TASK OBJECTIVE:
Set down exactly, from the records below, the line with "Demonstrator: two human" through the line with "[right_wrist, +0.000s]", and nothing else.

LISTED ENTRIES:
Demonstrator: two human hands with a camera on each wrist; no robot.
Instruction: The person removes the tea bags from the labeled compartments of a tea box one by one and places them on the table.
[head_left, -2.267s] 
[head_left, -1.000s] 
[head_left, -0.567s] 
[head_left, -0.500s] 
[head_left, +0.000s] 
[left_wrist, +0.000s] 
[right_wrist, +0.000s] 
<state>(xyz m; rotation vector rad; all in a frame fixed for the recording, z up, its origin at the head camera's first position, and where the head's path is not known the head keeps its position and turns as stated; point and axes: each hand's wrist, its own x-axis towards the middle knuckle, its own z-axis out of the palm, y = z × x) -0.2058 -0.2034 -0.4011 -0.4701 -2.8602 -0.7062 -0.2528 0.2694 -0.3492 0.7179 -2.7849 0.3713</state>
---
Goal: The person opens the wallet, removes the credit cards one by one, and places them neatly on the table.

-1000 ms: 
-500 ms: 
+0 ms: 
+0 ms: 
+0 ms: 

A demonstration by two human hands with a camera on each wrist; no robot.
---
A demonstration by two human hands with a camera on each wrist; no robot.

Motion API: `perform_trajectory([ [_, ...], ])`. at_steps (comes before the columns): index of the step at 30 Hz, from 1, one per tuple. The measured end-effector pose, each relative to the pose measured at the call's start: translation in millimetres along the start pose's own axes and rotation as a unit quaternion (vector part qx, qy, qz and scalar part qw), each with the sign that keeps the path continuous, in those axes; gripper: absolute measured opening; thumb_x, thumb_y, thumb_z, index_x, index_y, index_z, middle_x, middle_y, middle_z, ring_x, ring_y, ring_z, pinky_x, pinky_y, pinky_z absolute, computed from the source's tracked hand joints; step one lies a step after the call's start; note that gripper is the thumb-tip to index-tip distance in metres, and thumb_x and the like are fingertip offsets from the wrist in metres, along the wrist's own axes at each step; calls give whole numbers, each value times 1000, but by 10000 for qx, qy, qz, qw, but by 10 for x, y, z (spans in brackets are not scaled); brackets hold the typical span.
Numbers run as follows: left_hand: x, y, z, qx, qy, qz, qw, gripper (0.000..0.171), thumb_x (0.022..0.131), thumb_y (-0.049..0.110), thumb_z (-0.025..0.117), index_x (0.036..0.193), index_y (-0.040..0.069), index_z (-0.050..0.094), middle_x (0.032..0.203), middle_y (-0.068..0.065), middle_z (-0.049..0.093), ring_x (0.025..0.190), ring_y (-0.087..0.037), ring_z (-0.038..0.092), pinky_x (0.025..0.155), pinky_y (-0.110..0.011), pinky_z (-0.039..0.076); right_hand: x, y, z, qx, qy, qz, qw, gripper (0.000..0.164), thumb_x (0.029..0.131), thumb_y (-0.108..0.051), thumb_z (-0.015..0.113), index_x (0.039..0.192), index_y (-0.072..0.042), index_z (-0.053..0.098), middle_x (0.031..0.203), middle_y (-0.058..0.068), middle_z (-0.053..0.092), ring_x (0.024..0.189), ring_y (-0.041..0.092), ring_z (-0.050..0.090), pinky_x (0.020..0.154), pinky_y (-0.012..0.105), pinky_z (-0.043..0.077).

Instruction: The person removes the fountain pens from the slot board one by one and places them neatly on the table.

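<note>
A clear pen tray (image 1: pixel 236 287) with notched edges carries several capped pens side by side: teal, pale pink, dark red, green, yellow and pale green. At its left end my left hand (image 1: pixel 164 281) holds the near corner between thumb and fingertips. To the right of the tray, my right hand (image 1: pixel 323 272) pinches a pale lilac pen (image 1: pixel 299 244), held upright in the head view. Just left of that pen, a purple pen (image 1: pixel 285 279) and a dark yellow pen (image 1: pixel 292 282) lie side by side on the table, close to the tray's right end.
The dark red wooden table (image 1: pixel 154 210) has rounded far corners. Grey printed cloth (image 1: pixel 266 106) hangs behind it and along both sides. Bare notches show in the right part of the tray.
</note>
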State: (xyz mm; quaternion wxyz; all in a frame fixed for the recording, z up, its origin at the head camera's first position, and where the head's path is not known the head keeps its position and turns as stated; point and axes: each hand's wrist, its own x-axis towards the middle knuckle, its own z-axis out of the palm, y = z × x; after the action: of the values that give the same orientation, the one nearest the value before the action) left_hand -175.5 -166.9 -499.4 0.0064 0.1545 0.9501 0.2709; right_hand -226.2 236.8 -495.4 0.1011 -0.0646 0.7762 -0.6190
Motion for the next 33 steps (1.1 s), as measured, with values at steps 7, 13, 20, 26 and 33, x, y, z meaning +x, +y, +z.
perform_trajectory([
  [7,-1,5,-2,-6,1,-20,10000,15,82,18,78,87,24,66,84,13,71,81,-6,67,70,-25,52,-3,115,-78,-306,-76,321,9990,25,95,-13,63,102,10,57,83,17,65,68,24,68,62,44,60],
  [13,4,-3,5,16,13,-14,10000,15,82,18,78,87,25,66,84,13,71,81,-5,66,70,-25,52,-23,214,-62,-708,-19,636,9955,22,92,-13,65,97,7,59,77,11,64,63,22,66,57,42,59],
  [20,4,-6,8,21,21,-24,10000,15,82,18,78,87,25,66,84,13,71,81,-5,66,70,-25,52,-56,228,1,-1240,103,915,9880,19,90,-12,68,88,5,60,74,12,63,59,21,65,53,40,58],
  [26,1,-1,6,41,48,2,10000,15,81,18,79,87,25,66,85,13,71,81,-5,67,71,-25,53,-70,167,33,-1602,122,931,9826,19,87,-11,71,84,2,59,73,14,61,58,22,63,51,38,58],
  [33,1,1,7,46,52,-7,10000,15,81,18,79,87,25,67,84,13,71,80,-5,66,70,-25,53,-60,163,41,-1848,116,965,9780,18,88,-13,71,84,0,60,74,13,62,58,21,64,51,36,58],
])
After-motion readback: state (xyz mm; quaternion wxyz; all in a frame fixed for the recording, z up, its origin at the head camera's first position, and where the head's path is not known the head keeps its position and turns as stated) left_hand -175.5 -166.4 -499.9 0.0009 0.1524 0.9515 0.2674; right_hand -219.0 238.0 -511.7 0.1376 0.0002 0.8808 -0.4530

THE ANSWER:
Demonstrator: two human hands with a camera on each wrist; no robot.
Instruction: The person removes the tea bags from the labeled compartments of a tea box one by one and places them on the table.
[head_left, -2.267s] 
[head_left, -1.000s] 
[head_left, -0.567s] 
[head_left, -0.500s] 
[head_left, +0.000s] 
[left_wrist, +0.000s] 
[right_wrist, +0.000s] 

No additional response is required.